Второе. Ни одна тюркская или монгольская династия, господствовавшая в Средней Азии за минувшее тысячелетие, не установила, да и не могла установить (в силу отсутствия у них соответствующей политической традиции, пригодной для управления в земледельческой цивилизации) какие-либо новые формы государственности. Все политические формы, функционировавшие с XI в. по начало XX в., были копиями или прямыми продолжениями саманидских институтов. Более того, во многих, если не во всех государственноуправленческих структурах должности первых министров и высших сановников занимали таджики, о высшем духовном сословии общества и говорить нечего: оно полностью состояло из таджикских мулл и кази. А для легитимизации власти новых завоевателей или узурпаторов местным улама пришлось создавать мифологические генеалогии. Так, Караханидов представили как «Ол-и Афрасияб» и таким образом ввели в круг туранских эпических образов. (В дальнейшем это привело к отождествлению Турана с Туркестаном.) Словом, распространенные в историографической литературе прошлого и настоящего термины типа «государство Караханидов», «государство Газневидов» и т. д., строго говоря, неточны.

Третье. Фактически все важнейшие сферы социального бытия края — экономика и торговля, культура и образование, а также вся религиозная жизнь — находились в руках таджиков. Все нити духовного, а временами и политического влияния на государство и общество в целом стягивались к таджикской религиозно-интеллектуальной элите — фукаха (законоведы), улама (богословы, а также ученые), удаба (поэты) и урафа (суфии).

Четвертое. Официальным языком государственного делопроизводства, религиозного просвещения и, что очень существенно, языком преподавания на всех ступенях обучения и воспитания вплоть до начала большевизации края оставался фарси-таджики. Будь это не так, очевидно, коммунисты не приняли бы таджикский язык в качестве официального языка образованной ими в 1920 г.
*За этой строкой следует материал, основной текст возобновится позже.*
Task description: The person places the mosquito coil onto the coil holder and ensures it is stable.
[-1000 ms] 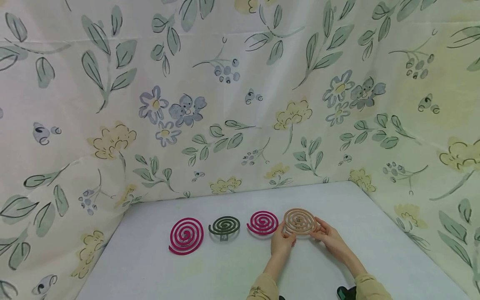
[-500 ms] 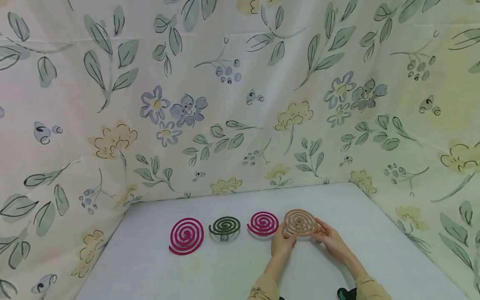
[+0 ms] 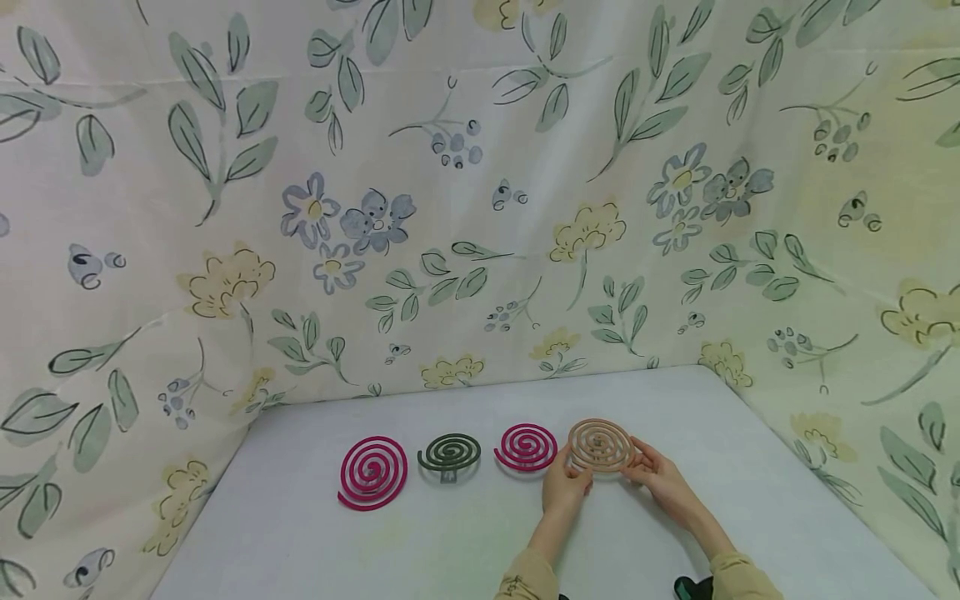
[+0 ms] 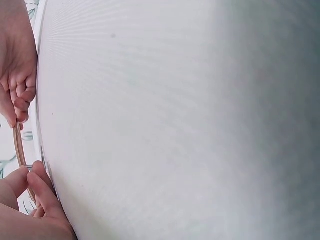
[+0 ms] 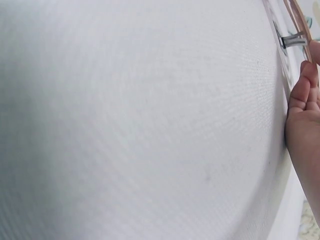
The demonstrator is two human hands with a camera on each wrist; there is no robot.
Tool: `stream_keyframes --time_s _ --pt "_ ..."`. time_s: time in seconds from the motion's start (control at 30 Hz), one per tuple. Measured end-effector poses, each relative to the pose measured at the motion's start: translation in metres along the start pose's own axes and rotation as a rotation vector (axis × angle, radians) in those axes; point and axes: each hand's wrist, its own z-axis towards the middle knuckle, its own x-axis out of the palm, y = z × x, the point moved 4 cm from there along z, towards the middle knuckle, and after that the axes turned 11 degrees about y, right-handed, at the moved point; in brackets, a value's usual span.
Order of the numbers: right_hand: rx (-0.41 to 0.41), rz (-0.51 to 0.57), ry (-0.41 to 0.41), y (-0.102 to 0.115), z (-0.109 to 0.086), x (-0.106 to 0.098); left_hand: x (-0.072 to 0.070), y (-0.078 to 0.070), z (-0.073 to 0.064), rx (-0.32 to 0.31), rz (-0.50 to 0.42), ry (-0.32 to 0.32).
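A tan mosquito coil (image 3: 600, 445) is pinched at its left edge by my left hand (image 3: 564, 485) and at its right edge by my right hand (image 3: 660, 477). Under that coil, a small metal stand (image 5: 294, 40) shows in the right wrist view. To the left of the hands sit a pink-red coil (image 3: 525, 447), a dark green coil (image 3: 450, 452) tilted on its metal stand (image 3: 448, 477), and a larger pink-red coil (image 3: 372, 472). In the left wrist view the tan coil (image 4: 19, 145) appears edge-on between the fingers of both hands.
The coils stand in a row on a white table (image 3: 420, 550). Floral cloth (image 3: 465, 208) hangs behind and along both sides of it. A dark device (image 3: 692, 587) sits by the right sleeve (image 3: 742, 575).
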Motion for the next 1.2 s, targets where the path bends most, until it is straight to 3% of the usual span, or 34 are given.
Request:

Бухарской Народной Республики. (Правда, вскоре по настоянию политиков пантюркистской ориентации таджикский стали вытеснять из сферы народного образования: сначала его заменили турецким, а затем тюрко-чагатайским.)

Словом, в обществе задавало тон таджикское духовенство, в царском дворе безраздельно господствовала персидско-таджикская поэзия, в школах и медресе преподавали по-таджикски. Даже столицей государства, за исключением небольшого исторического перерыва, оставалась та же Бухара… Сказанное лишь историческая иллюстрация вывода, сделанного русским этнографом Шишовым на основе собственных полевых наблюдений: «Несмотря на различные перевороты, робкие таджики все-таки удержали за собой духовное господство»27.

Чужеземные этнографы упрекали таджиков в том, что у них не хватало не только силы, но и даже желания сопротивляться чужеземным захватчикам. Да, будучи лишены военно-политической власти, они не имели достаточной физической силы для эффективного сопротивления иноземным нашествиям и последующим злодеяниям пришельцев. Но фактически смирение часто сопровождалось отчаянными восстаниями и бунтами. Но сейчас не об этом речь. Важнее сказать, что сопротивление может принимать и чисто духовную форму. Имею в виду сопротивление с помощью такого мощного духовного оружия, как аккультурация. В этом отношении крупные города были для пришельцев своего рода культурным плавильным котлом.

К сожалению, сколь бы внушительными и высокими ни были пирамиды культуры, они беззащитны перед грубой физической силой. И таджикам пришлось сполна испить горькую чашу исторических страданий. Говорю о той очень высокой исторической цене, которую им пришлось заплатить за свое экзистенциальное выживание в условиях почти беспрерывных чужеземных завоеваний, грабежей и разрушений культурно-экологических ниш — плодов многовековых созидательных усилий их предков.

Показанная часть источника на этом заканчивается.